Everything -- everything -- in F&tF is as predictable as a school lunch, from the undercover cop falls for pretty girl bit, to the car racing scenes, to the array of sidekicks (the muscle, the brain, the hot tomboy), even to the cranky police boss (“Get into my office, O’Conner! You wrecked an $80,000 car!!!”). But F&tF has the advantage of not reaching too high. Walker’s character is simply trying to break a case. He’s not saving the world or tangling in shadowy conspiracies. So that platform frees up the script to focus on the real story, which is Brian sorting through his concepts of loyalty, friendship, and love -- while zipping around in fast cars. Conventional as the story may be, Brian and the other characters show a degree of self-examination that no one in Transformers even veers close to, as they blithely pick and switch sides in the battle for the future of the Earth itself.
Indeed, the cast of F&tF embodies the “live free or die” concept a lot better than the conniving, equivocating characters of Transformers (both human and robotic) ever do. Sure, F&tF has its ridiculous moments, particularly the final truck-jacking scene, where both the stunts and the motivations of the characters stretch one’s suspension of disbelief until it snaps. In particular, I could not get on board with the idea, pivotal to the movie’s plot, that a hired truck driver would have such a personal pride in his truck’s cargo that he’d be willing to risk his own life, or a murder rap, to protect it. Yet the movie depends on this premise to make that scene viable. Hell, no. On the other hand, that idea is less difficult to believe than nearly every plot point in Transformers.
Visually, too, F&tF beats the pants off Transformers. While the cars are riced out, cheesy, and brightly colored as toxic neon popsicles, the racing and action scenes are tightly shot and mostly coherent. You can tell exactly what’s going on. In Transformers, Michael Bay’s computer elves went off the deep end in creating set pieces and bot-on-bot violence that are unwatchably complex and confusing. The Autobots twist from sport cars into intricate cybernetic sculptures with a million tiny parts, but the Decepticons morph from...well, whatever they are...into Matrix-like nightmares that Hieronymus Bosch would have dismissed as overdone. Megatron becomes a massive, coiling serpent thingy that has far too much mass to come from one angry robot. Why the Decepticons move and change in way the Autobots apparently cannot is never explained, but it suggests some kind of weird racial subtext in their cybernetic rivalry. The battles between robots are dizzying, nauseating explosions of CGI splinters that are incomprehensible till the end, when we can see who still standing. It’s so overloaded it’s not even fun, kinda like the KFC Double Down.
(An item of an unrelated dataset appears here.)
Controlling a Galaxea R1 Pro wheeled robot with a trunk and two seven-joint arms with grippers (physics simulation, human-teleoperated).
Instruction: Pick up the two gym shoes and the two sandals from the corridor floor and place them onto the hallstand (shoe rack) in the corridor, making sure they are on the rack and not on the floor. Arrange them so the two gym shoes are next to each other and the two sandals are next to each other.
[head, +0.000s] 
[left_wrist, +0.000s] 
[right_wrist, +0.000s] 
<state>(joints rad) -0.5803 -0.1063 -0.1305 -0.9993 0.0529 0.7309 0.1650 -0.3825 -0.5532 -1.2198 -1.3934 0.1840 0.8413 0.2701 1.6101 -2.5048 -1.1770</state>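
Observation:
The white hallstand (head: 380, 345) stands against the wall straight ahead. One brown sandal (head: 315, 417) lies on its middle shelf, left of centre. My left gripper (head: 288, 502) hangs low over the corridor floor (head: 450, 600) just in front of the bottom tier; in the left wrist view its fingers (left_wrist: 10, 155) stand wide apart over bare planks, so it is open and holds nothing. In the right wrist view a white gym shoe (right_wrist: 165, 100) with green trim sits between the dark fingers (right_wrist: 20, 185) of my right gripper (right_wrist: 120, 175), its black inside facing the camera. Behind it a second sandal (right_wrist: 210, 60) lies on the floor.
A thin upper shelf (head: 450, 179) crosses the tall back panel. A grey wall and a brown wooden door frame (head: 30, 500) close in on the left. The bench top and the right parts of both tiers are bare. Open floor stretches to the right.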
The Fast & the Furious, as an aside, contains a scene that I recognized as my own personal version of hell. The characters head out to a Death Valley-ish desert for the unfortunately named “Race Wars,” where drivers test themselves and their cars against each other. It’s a world of baking heat, relentless sun, drinking, betting, objectified women, and machine-obsessed morons with their gas-guzzling cars. I HATE every single one of those things. But if you gave me the choice between the street racing criminals and the noble space robots? No contest. The Fast and the Furious: Forever.